A few months ago Storefronts was approached by Stream Real Estate, a sustainable development company in Seattle, with an intriguing prospect: would we like to use the former Chutney’s Grille building in Capitol Hill as an installation site, with few restrictions on what we could do with the building?
The answer: a resounding YES.
As a result of this unique partnership, local artist and architect Greg Lewis is the first of three artists installing in and on the building prior to demolition in February of 2014.
Framed as a riff on the Surrealist exquisite corpse game, the series of three installations will build on each other for the duration of the Storefronts project and be removed or become part of the demolition of the building.
Opening during Blitz Capitol Hill Art Walk
August 8 from 6-9PM
605 15th Avenue East, across from the Canterbury
Special musical guest: Postcard from the Badlands at 7PM.
His installation Boxed Up “highlights the multiple forms architecture takes on through it’s often brief lifetime. The Chutney’s building was originally constructed in 1941 as a filling station, it also served as a dry cleaner and several restaurants. In this final iteration the compiled form of the structure is wholly expressed while boxing up any useful function and memory.”

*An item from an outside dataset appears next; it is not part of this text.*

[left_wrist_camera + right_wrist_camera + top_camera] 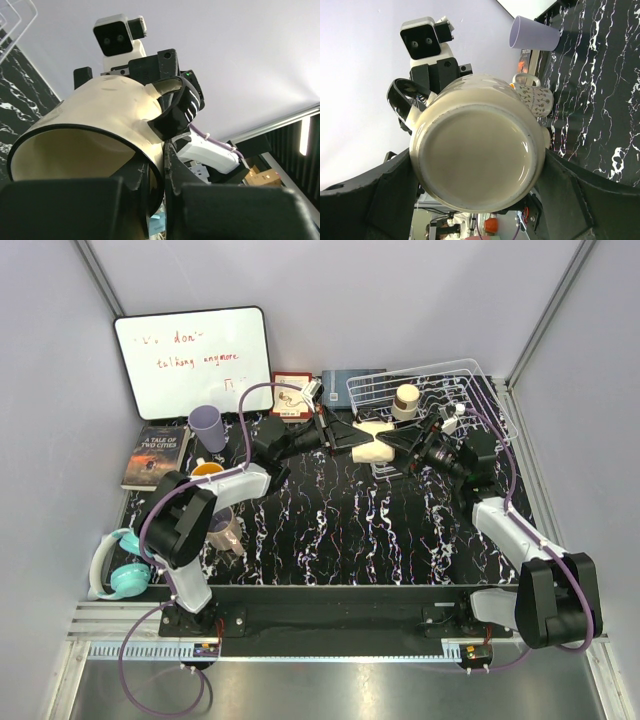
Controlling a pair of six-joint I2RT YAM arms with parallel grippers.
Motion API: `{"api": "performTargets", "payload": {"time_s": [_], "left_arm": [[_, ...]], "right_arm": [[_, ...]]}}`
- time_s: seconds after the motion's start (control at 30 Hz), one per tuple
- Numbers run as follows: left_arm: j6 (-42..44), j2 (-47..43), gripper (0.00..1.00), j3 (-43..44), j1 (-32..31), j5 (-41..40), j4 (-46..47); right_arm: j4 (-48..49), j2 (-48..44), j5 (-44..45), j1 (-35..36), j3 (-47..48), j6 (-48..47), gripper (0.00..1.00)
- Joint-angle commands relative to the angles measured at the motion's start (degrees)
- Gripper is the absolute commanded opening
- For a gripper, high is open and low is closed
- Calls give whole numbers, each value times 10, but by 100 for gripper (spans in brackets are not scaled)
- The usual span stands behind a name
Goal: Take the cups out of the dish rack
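Note:
A cream mug (370,448) hangs on its side above the table in front of the white wire dish rack (470,380), held from both ends. My left gripper (345,440) is shut on the mug's rim wall (100,110), one finger inside and one outside. My right gripper (402,447) is shut around the mug's base (477,165). A beige cup (406,400) stands in the rack. A lavender cup (208,427), an orange-inside cup (207,470) and a patterned mug (532,97) stand on the table at the left.
A whiteboard (190,360) leans on the back wall. A book (155,455) lies at the left. A red box (292,393) sits beside the rack. Teal headphones (125,575) lie at the near left edge.

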Motion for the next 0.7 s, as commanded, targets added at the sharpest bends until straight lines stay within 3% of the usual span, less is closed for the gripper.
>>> {"api": "performTargets", "payload": {"time_s": [0.0, 0.1, 0.17, 0.2, 0.23, 0.3, 0.33, 0.67], "left_arm": [[-8, 9, 0, 17, -2, 16, 56], [1, 2, 0, 18, -2, 19, 17], [30, -4, 0, 21, -1, 23, -17], [41, -14, 0, 23, -1, 23, -47], [56, -17, 0, 22, -1, 26, -52], [60, -26, 0, 19, -1, 32, -50], [59, -28, 0, 15, -1, 34, -49], [5, -52, 0, -33, 27, 27, 28]], "right_arm": [[33, -27, -7, 5, 3, -19, 0], [18, -32, -6, 5, 5, -26, 0], [1, -33, -7, 5, 10, -34, 22], [-4, -33, -8, 4, 12, -35, 42], [-11, -34, -9, 5, 15, -40, 73], [-34, -38, -9, 5, 20, -47, 95], [-47, -39, -3, 5, 22, -51, 100], [-77, -59, 12, 4, 41, -62, 100]]}}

As a local artist and architectural designer with experience in large-scale art installations, Lewis has worked with local and international professional artists, including Lead Pencil Studio, creating both public and gallery sculpture at the architectural scale. Lewis often uses commonplace materials as a means to transform everyday spaces and objects, and he inaugurates this project with an ambitious exterior sculpture that resonates with past and future developments on Capitol Hill.
Through February 2014, with a new artist adding to the installation in October and December 2013.